自分でもよく製本するから慣れていて、黙々と個人的な考え事をしながら作業出来るし(ォィ)、うちが製本したものを実際にアーティストが使うんだと思うとテンション上がりました。
社員さんに綺麗!早い!と言われて嬉しかったな_(._.)_
あと、社員さんの出張土産とか地方公演・得意先の頂き物とかで、休憩スペースが常においしいお菓子だらけで幸せでした。
みなさんのお菓子選びのセンス最高でした。


今までずっと演奏する側しか経験してこなかったけど、音楽を発する場を作っていく側(プロ)の、それも「演奏会企画する=ゼロの状態から」の仕事を初めて見たんです。
バイトだからほんのお手伝い程度だったかもしれないけど、これから音楽(演奏)を勉強していくというこのタイミングでそっち側の仕事を知る事が出来たのは、すごく貴重な経験だったなと思います。
仕事内容がどうとか難しい事じゃなくて、たぶん気持ち的に。

久しぶりに事務所のホームページを見ると、以前よりアーティストのインタビュー・写真・動画・公演レポートなどが充実してて、クラシックファンにはなかなか面白そうだと思いました。
オケリハ風景とかオフショットっぽいのもたくさんありました。

まさに今やっている2015年度の公演というのがバイトしてた時にちょうど関わってた企画たちで、2015年度の総合企画書作成を手伝ったり、関係先にチラシを送ったり、公演スケジュールを印刷しまくったり、演奏曲目調べたり打ち込みまくったり
HPに掲載された見覚えのあるチラシたちが懐かしくて、いろいろ思い出したのでした。


うちは社会性がなくていわゆる「一般企業の会社員」という仕事とは無縁だろうと、どうしても社会に合わないんだという思いがずっとありました。

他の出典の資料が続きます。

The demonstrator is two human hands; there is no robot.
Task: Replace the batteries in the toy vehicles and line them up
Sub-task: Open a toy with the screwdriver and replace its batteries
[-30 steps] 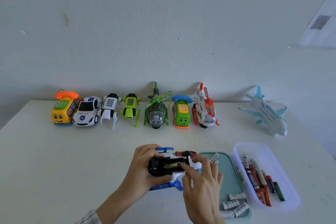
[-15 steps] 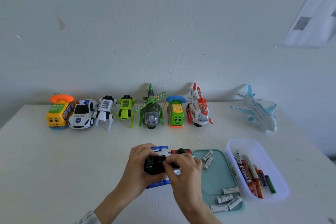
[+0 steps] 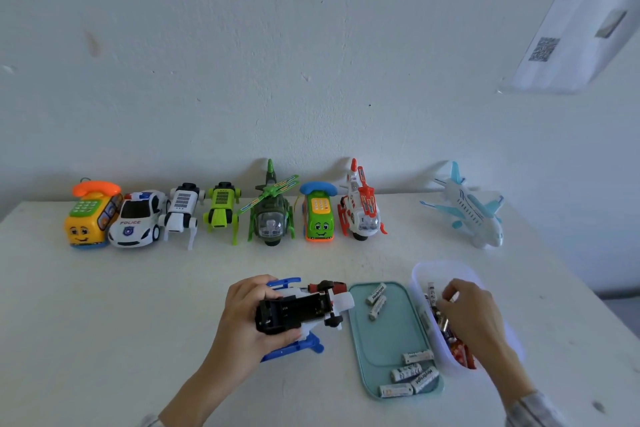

それが嫌なわけではないけど。

でもこのバイトをして9、10ヶ月目くらいだったか…
作成に携わっていた総合企画書が出来て印刷業社からピカピカの完成品(しっかりしたツヤツヤな紙の冊子)が届いた時、初めて、自分がちゃんと「社会と関わった」「世に出るものを作った」と実感をもてました。
そして〈企画〉という1年前は紙面上か脳内にしかなかったモノが、今現実に「音」となってお客さんの耳に届いてるってことは…!!?

そうか、うちは「音」を作っていたんだな。
作曲家じゃん!!
こんなバイトが出来た事に誇りを持っています。

たまにはクラシックも聴きに行こうと思いました。
うちの作った音たちを、耳に戻さないと。